__Task__
If a line of the material contains "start", copy it.

__Task input__
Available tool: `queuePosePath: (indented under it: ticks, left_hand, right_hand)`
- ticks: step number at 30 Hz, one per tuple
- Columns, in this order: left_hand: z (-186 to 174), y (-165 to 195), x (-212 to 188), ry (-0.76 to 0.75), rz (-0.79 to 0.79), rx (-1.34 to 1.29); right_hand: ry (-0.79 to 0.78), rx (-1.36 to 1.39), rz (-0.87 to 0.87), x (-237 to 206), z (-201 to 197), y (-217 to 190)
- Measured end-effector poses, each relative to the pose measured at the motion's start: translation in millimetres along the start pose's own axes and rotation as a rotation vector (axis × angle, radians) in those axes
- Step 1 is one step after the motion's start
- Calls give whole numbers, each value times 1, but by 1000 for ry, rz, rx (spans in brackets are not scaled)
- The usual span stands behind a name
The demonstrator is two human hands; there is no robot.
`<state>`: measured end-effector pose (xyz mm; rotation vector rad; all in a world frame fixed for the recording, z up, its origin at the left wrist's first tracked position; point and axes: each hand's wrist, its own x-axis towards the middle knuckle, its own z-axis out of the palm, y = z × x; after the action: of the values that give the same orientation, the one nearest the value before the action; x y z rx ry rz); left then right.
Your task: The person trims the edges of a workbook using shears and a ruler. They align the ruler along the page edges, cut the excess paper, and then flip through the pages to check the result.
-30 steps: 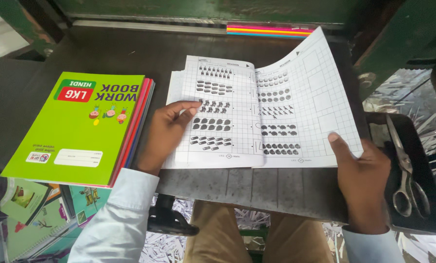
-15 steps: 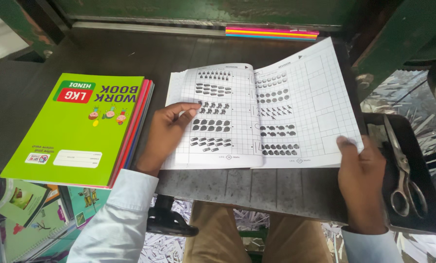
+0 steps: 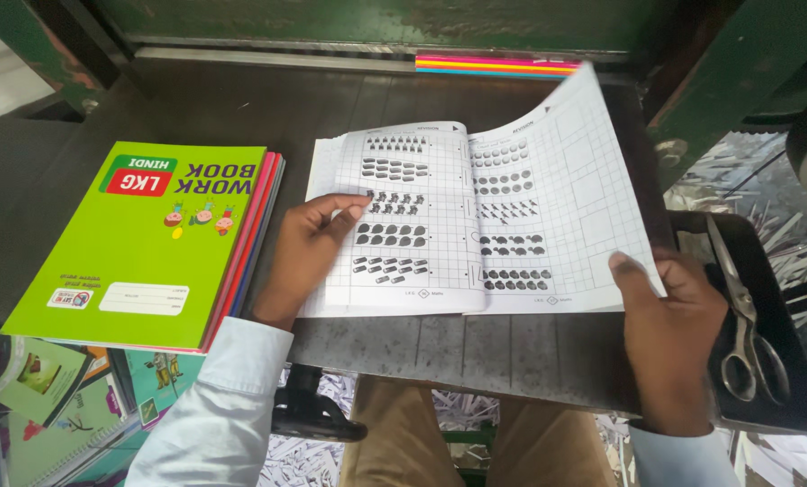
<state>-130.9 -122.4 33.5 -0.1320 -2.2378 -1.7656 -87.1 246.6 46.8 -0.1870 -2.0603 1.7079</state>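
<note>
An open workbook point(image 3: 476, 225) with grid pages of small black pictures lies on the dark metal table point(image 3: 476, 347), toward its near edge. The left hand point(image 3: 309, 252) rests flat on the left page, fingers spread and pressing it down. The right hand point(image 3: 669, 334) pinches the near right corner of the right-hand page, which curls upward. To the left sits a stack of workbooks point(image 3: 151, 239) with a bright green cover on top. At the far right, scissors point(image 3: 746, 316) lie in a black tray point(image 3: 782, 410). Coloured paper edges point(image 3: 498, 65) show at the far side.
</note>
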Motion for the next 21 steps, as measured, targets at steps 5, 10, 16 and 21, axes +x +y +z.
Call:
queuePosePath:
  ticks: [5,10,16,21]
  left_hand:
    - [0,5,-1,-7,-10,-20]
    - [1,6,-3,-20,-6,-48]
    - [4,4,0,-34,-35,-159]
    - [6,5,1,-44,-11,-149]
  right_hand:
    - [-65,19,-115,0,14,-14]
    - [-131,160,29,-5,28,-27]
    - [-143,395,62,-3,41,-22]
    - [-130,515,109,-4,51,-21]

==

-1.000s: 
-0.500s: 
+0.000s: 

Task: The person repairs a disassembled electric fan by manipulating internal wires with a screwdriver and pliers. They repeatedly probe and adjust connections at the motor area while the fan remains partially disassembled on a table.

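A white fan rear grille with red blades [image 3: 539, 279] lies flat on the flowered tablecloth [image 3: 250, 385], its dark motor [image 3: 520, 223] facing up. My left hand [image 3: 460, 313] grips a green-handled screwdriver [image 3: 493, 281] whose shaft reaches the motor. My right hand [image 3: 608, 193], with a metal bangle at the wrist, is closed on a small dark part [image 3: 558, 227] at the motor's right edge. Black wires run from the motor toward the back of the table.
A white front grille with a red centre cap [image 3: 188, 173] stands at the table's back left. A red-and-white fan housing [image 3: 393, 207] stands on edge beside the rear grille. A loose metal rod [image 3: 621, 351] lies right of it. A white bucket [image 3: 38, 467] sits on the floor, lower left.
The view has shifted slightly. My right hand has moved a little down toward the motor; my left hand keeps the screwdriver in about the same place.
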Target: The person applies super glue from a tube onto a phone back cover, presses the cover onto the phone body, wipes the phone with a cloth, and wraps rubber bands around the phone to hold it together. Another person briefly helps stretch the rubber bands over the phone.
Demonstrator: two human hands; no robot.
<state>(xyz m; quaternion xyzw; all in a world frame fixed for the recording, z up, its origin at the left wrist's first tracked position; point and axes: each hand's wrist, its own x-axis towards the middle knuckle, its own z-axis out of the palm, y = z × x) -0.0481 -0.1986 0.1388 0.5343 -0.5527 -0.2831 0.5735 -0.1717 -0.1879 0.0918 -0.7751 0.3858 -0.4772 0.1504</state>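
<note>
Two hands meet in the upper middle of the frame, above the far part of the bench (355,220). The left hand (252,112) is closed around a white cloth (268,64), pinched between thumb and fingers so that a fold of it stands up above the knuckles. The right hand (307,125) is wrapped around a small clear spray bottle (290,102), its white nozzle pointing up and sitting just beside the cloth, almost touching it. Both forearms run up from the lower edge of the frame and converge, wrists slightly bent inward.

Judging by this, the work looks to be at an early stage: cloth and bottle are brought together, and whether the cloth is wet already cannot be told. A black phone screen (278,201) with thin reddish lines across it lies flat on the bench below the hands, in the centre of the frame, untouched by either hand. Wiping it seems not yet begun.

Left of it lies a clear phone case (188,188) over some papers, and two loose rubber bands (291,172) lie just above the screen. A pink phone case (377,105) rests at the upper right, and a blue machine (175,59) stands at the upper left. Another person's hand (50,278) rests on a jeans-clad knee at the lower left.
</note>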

__Problem solution__
- Measured end-effector poses, each relative to the pose measured at the motion's start: translation in millimetres along the start pose's own axes and rotation as a rotation vector (axis × angle, radians) in those axes
- Step 1 is one step after the motion's start

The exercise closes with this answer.